タイラーは、新作においても一貫して幾何学的抽象の 探究を続けています。絵具を厚く塗り重ねるインパスト(盛り上げ技法)を用いた、感情豊かで触覚的な筆致によって描かれた作品は、緻密に構成されており、色彩や形態の繊細な変化が展開されています。幾何学的な厳格さを持ちながらも、その色彩はまるで自身の構造が課した境界を突き破ろうとするかのような、非物質的な広がりを作品に与えています。
画面は、滑らかで制御された筆致と、感情の赴くままの筆跡(マークメイキング)の対 話によって活性化されています。ミニマリズム、コンクリート・アート、そして表現主義といった抽象の歴史と遊び心ある対話を繰り広げながら、タイラーの作品は、長く見つめることで、その絵画的構造を明らかにしていきます。主に矩形の形態で構成されているにもかかわらず、その幾何学的抽象は自然界を美しく連想させ、モダニズムの形式的な枠組みに有機的な生命を吹き込んでいます。

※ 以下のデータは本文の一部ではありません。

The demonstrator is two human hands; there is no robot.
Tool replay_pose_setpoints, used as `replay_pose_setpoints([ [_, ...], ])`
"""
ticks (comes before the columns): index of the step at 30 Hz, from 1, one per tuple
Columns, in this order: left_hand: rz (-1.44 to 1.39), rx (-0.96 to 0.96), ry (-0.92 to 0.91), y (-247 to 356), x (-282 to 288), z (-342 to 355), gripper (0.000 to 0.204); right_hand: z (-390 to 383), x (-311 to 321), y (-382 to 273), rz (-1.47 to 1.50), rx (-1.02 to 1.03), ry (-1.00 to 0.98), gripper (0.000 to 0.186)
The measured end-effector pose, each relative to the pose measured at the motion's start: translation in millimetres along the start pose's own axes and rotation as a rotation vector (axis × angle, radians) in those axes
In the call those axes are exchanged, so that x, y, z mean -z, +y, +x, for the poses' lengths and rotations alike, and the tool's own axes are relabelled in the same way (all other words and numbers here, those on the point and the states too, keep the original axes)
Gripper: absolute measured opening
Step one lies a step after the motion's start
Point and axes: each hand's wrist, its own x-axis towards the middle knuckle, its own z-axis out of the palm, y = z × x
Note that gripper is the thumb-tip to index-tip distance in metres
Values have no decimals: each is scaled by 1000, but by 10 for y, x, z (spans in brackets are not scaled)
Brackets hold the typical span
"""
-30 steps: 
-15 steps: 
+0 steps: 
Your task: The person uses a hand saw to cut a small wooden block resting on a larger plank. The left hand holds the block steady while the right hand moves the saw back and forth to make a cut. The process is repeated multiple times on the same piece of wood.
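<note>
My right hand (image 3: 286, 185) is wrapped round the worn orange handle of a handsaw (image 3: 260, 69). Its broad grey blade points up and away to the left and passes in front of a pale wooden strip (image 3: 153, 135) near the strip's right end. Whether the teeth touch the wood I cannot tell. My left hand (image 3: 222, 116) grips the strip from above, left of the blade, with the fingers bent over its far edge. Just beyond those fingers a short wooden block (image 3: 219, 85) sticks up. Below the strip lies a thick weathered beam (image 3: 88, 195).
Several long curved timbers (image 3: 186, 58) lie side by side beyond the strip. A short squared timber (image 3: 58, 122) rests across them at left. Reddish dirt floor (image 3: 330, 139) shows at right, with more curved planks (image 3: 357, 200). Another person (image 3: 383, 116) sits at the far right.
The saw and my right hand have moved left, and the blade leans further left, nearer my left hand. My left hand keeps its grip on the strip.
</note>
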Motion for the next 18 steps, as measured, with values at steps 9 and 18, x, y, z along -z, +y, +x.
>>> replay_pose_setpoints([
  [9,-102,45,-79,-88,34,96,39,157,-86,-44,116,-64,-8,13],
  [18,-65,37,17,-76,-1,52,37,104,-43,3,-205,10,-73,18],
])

ラッセル・タイラー(1981年生まれ)は、2006年にコンコルディア大学でBFA(美術学士号)、2010年にプラット・インスティテュートでMFA(美術修士号)を取得。現在ニューヨークで制作。国内外で幅広く展示を行っている。主な個展に、KOKI ARTS(東京、2024年、2020年)、Over the Influence(ロサンゼルス、2022年)、ADA Gallery(リッチモンド、2021年)、Galerie Nicolas Robert(モントリオール、2020年)、Loyal Gallery(ストックホルム、2020年)、The Hole(ニューヨーク、2020年)など。二人展に、Louis Buhl & Co.(デトロイト、2024年)、Mindy Solomon Gallery(マイアミ、2024年)、The Hole(ニューヨーク、2022年)、Gaa Projects(ケルン、2022年)など。グループ展に、Harper's(ニューヨーク、2024年)、Mother Gallery(ビーコン、2023年)、A+B Gallery( ブレシア、2022年)、三越コンテンポラリーギャラリー(東京、2020年)など多数。タイラーの作品は、The New York Times Style Magazine、Le Monde、Artforum、Blouin Artinfo、Modern Painters、NY Arts Magazine、San Francisco Arts Quarterly、The Brooklyn Rail、Hyperallergic、Artspace などのメディアでも紹介されている。